**Given data**
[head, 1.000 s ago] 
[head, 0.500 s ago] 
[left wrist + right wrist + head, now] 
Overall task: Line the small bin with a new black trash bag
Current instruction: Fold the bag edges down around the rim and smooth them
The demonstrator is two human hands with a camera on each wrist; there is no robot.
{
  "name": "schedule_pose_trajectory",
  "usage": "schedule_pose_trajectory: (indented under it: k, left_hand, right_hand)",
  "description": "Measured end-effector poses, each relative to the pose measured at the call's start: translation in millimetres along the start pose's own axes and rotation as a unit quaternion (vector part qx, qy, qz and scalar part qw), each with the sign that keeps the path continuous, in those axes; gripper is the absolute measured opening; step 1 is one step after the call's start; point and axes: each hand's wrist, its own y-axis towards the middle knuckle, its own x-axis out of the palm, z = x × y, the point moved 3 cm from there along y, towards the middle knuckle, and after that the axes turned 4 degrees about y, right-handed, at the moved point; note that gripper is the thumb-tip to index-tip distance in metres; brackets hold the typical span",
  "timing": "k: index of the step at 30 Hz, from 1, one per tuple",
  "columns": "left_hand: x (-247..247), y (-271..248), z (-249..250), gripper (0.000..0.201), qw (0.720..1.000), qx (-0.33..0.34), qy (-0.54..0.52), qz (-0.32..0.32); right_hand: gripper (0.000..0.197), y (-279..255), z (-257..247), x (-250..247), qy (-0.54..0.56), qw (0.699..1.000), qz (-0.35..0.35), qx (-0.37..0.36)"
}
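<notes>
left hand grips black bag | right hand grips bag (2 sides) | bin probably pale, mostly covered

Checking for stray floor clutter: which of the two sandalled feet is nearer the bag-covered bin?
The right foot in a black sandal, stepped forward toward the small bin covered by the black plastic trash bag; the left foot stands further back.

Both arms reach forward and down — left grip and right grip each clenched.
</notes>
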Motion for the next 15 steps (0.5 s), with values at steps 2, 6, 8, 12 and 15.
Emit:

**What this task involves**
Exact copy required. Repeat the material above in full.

**The completed task**
[head, 1.000 s ago] 
[head, 0.500 s ago] 
[left wrist + right wrist + head, now] 
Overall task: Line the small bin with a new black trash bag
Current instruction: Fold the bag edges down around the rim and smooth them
The demonstrator is two human hands with a camera on each wrist; there is no robot.
{
  "name": "schedule_pose_trajectory",
  "usage": "schedule_pose_trajectory: (indented under it: k, left_hand, right_hand)",
  "description": "Measured end-effector poses, each relative to the pose measured at the call's start: translation in millimetres along the start pose's own axes and rotation as a unit quaternion (vector part qx, qy, qz and scalar part qw), each with the sign that keeps the path continuous, in those axes; gripper is the absolute measured opening; step 1 is one step after the call's start; point and axes: each hand's wrist, its own y-axis towards the middle knuckle, its own x-axis out of the palm, z = x × y, the point moved 3 cm from there along y, towards the middle knuckle, and after that the axes turned 4 degrees about y, right-handed, at the moved point; note that gripper is the thumb-tip to index-tip distance in metres; brackets hold the typical span",
  "timing": "k: index of the step at 30 Hz, from 1, one per tuple",
  "columns": "left_hand: x (-247..247), y (-271..248), z (-249..250), gripper (0.000..0.201), qw (0.720..1.000), qx (-0.33..0.34), qy (-0.54..0.52), qz (-0.32..0.32); right_hand: gripper (0.000..0.197), y (-279..255), z (-257..247), x (-250..247), qy (-0.54..0.56), qw (0.699..1.000), qz (-0.35..0.35), qx (-0.37..0.36)"
}
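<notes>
left hand grips black bag | right hand grips bag (2 sides) | bin probably pale, mostly covered

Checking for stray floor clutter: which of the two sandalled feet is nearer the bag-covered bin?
The right foot in a black sandal, stepped forward toward the small bin covered by the black plastic trash bag; the left foot stands further back.

Both arms reach forward and down — left grip and right grip each clenched.
</notes>
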Motion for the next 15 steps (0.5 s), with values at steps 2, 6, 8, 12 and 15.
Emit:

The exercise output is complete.